Ned Block first got me interested in pure philosophy.  He taught a class called:  Minds and Machines.  The philosophy of mind is the crux and crucible of all philosophy.  From instrospection, one works outwards.  One searches for truth.

  • Philosophy of Language

If you are going to say something true, you need a language to say it in.  So it turns out there are a lot of interesting and deeply philosophical things you can say about language. Naturally, you need to start from first principles and to consider every conceivable language.  You need to approach it from the first person point of view.  But then you need to figure out what Saul Kripke was doing and why his musings turned everything upside down!

Practical Philosophy

Truly large scale conditional contracts can be used to replace government for just about everything.  It is ridiculous that we haven't all gotten together and pledged 25 cents per year for the rest of our lives in order to fund Wikipedia.

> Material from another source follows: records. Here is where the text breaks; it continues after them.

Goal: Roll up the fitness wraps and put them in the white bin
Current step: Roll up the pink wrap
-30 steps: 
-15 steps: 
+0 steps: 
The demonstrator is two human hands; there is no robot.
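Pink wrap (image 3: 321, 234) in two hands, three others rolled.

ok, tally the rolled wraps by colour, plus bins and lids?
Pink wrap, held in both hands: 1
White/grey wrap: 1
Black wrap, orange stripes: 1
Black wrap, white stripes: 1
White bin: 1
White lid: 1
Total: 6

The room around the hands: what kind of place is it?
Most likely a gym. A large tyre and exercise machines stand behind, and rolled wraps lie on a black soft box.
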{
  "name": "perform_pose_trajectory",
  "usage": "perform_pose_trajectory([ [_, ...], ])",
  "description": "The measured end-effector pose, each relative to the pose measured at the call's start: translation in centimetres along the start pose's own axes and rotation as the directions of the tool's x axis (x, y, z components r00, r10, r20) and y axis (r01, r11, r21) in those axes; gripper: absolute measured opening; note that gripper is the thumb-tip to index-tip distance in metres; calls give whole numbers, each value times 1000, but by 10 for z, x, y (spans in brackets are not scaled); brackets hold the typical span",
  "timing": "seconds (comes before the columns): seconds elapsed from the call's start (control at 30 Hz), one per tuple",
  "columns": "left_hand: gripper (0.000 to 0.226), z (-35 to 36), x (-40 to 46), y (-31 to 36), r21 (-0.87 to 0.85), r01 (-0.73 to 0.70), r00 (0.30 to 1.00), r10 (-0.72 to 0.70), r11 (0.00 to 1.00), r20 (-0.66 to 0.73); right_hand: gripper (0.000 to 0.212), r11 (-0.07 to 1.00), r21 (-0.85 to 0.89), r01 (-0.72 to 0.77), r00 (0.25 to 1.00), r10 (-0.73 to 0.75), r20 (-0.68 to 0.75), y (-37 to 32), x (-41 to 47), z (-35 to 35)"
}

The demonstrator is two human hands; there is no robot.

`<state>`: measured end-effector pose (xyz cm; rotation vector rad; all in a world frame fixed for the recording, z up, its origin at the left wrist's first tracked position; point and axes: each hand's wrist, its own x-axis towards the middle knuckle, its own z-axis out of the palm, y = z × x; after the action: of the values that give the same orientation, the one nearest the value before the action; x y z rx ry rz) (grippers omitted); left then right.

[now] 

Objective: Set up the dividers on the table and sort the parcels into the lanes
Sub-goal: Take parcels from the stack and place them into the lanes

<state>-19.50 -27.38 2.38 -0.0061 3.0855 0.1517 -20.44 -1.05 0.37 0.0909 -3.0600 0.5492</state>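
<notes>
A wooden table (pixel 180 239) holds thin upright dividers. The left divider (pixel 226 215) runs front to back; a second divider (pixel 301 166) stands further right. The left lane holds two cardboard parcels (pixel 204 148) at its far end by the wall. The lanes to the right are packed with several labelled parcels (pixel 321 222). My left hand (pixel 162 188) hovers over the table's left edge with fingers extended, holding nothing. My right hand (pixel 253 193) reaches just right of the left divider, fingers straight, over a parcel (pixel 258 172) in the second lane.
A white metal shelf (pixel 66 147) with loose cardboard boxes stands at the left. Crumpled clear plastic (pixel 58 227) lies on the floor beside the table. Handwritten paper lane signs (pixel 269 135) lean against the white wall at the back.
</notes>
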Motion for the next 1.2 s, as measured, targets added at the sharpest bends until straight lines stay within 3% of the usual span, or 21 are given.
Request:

When I woke up the day after the election and heard Al Gore had lost the presidency, the thought struck me - bam! - really, it wouldn't be too bad because I saw how government could be replaced by web-based contracts.

I called them floating contracts, and I told a few people at M. I. T. about them.  In a decade, they were invented by other people, too.  But people appear to have missed the larger point.  Their purpose is to overcome the prisoner's dilemma.   The point is not replace business! A new way to overcome startup costs?  Big deal.  The point is to replace government.  To fund our parks.  To eradicate evil.